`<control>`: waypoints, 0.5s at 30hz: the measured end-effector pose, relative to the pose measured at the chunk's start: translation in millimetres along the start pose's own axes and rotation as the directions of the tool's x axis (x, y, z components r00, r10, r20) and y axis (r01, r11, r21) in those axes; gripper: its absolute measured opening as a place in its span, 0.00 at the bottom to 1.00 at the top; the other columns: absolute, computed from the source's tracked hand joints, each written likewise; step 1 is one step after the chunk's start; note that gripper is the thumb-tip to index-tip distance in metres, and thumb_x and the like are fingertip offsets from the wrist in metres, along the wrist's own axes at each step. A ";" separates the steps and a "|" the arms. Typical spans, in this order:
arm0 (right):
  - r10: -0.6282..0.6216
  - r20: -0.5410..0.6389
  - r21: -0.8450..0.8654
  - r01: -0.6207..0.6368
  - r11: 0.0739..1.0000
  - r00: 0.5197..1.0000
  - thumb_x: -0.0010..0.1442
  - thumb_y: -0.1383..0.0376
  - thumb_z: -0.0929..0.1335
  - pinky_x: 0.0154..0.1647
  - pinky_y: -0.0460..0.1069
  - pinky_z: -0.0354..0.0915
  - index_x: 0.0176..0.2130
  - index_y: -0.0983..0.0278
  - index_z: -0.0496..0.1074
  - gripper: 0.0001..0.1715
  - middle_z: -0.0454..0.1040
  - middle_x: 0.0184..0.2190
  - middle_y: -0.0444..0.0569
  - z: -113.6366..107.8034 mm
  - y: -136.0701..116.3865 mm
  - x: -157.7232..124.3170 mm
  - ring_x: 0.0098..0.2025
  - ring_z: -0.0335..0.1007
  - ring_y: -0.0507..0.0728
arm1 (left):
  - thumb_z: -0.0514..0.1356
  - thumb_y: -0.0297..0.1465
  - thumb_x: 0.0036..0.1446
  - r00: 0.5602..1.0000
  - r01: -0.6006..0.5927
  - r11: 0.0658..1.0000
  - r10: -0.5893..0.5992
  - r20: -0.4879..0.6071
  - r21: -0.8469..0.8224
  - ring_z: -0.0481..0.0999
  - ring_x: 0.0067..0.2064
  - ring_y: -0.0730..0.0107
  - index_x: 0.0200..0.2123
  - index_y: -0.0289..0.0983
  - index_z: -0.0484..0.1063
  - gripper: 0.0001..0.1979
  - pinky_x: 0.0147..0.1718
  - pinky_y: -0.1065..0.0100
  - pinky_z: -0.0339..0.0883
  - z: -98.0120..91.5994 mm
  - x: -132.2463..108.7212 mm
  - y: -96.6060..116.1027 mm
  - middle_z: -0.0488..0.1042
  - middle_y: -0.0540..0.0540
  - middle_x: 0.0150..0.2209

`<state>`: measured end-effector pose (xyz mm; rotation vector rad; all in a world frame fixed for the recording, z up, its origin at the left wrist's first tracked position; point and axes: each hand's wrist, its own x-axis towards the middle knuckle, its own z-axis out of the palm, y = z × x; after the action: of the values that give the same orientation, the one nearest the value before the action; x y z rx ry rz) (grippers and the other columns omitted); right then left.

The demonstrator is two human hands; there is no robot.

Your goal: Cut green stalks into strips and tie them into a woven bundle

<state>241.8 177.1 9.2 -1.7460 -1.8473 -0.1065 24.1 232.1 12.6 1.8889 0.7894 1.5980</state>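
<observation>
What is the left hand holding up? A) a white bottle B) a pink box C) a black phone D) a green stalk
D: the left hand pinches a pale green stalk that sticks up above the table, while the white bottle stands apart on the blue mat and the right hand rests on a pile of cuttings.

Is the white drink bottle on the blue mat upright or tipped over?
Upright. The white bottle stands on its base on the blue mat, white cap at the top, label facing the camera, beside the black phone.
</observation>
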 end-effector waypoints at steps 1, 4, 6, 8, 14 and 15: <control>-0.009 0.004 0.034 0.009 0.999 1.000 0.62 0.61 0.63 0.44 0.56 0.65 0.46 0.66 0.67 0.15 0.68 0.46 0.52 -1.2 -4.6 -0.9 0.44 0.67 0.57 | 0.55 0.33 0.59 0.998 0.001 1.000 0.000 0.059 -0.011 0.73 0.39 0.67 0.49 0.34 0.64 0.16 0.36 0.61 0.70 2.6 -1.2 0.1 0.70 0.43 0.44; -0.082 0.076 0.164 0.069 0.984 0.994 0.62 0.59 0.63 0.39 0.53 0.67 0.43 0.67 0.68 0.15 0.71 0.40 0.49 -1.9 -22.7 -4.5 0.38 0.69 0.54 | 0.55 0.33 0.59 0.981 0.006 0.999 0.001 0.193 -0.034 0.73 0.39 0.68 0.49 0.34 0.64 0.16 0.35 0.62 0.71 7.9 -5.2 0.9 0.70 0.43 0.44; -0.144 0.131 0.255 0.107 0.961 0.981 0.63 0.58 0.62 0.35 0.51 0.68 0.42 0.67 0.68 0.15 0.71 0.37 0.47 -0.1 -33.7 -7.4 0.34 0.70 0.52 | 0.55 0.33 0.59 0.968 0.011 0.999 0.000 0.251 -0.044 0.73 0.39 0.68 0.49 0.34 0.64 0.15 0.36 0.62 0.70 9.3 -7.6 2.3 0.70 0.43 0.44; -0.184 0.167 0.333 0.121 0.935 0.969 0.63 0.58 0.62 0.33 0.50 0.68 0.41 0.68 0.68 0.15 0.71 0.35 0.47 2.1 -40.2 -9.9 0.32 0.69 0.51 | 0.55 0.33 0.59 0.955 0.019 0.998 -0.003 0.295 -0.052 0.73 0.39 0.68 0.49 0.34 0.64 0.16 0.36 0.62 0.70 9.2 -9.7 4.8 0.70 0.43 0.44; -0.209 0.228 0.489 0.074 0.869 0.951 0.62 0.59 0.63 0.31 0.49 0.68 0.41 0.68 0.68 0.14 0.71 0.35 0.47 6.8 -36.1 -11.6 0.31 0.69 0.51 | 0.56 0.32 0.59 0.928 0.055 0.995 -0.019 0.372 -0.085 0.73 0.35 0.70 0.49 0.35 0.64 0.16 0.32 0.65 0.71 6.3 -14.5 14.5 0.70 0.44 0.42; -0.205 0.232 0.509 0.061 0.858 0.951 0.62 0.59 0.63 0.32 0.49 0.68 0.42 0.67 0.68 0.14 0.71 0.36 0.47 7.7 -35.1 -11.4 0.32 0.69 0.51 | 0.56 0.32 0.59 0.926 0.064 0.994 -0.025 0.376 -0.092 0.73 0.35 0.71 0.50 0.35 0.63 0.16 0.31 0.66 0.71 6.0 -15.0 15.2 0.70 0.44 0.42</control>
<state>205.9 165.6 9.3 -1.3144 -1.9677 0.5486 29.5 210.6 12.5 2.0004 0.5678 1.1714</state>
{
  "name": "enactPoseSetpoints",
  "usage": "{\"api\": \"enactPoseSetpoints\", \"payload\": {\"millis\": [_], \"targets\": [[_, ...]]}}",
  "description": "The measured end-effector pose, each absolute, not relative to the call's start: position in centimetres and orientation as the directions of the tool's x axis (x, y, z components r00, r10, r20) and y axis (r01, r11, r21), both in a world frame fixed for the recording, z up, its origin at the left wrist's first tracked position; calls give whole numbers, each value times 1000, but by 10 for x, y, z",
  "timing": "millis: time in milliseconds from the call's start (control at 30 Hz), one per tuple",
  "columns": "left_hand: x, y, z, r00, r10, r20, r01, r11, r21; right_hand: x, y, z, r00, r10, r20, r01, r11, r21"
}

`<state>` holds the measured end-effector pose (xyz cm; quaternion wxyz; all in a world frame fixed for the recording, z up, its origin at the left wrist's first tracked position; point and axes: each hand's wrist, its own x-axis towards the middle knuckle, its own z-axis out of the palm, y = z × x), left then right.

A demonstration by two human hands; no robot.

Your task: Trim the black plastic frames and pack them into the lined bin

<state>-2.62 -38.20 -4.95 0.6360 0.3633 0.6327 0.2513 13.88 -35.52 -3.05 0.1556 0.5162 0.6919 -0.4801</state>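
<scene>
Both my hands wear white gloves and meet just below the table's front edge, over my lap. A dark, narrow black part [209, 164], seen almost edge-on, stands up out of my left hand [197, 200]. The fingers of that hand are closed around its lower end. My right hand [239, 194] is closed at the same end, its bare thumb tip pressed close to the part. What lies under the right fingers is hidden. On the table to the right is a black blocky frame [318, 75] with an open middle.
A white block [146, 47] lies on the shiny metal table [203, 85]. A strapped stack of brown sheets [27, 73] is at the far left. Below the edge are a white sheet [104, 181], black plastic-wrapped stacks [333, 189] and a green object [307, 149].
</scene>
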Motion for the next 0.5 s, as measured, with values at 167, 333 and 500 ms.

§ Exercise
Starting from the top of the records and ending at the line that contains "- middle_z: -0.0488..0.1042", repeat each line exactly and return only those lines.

§ Response area
`<control>`: waypoints, 0.5s at 30hz: the measured end-effector pose, relative to the pose measured at the chunk's start: translation in millimetres along the start pose's own axes and rotation as the directions of the tool's x axis (x, y, z components r00, r10, r20) and y axis (r01, r11, r21) in those axes; gripper: its absolute measured opening as a place in its span, 0.00 at the bottom to 1.00 at the top; the other columns: absolute, computed from the source's tracked hand joints, each written likewise; step 1 is one step after the chunk's start; note that gripper is the thumb-tip to index-tip distance in metres, and thumb_x and the like are fingertip offsets from the wrist in metres, along the wrist's own axes at each step. A ";" separates the steps and a "|" the arms. Typical spans, in this order:
arm0 (right):
  - r10: -0.6282..0.6216
  - r20: -0.5410..0.6389
  - r21: -0.8450..0.8654
  - r01: -0.6207..0.6368
  - r11: 0.0739..1.0000
  - r00: 0.5197..1.0000
  - thumb_x: -0.0010..0.1442
  - thumb_y: -0.1383..0.0376
  - thumb_z: -0.0929..0.1335
  - pinky_x: 0.0154..0.1647
  - pinky_y: -0.0460..0.1069
  - pinky_z: -0.0354..0.0915
  - index_x: 0.0176..0.2130
  - index_y: -0.0983..0.0278
  - index_z: -0.0496..0.1074
  - gripper: 0.0001..0.1715
  - middle_z: -0.0454..0.1040
  - middle_x: 0.0184..0.2190
  - middle_y: -0.0444..0.0569
  - z: -113.6366..107.8034 mm
  - y: -136.0701..116.3865 mm
  - x: -157.7232..124.3170 mm
  - ring_x: 0.0098..0.2025
  - ring_z: -0.0335..0.1007
  - ring_y: -0.0507..0.0728
arm1 (left):
  - thumb_z: -0.0514..0.1356
  - thumb_y: -0.0297..0.1465
  - thumb_x: 0.0036..0.1446
  - r00: 0.5602..1.0000
  - r01: -0.6006..0.5927
  - r11: 0.0658..1.0000
  - r10: -0.5893..0.5992
  - r20: -0.4879..0.6071
  - r21: -0.8469..0.8224
  - ring_z: -0.0481..0.0999
  - ring_x: 0.0067..0.2064
  - ring_y: -0.0730..0.0107
  - index_x: 0.0200..0.2123
  - index_y: -0.0289..0.0983
  - index_z: -0.0484..0.1063
  - gripper: 0.0001..0.1979
  - pinky_x: 0.0147..0.1718
  - pinky_y: -0.1065..0.0100
  - pinky_z: -0.0339..0.0883
  - z: -98.0120..91.5994 mm
  - x: -132.2463..108.7212 mm
  - y: -96.6060..116.1027 mm
  - middle_z: -0.0488..0.1042

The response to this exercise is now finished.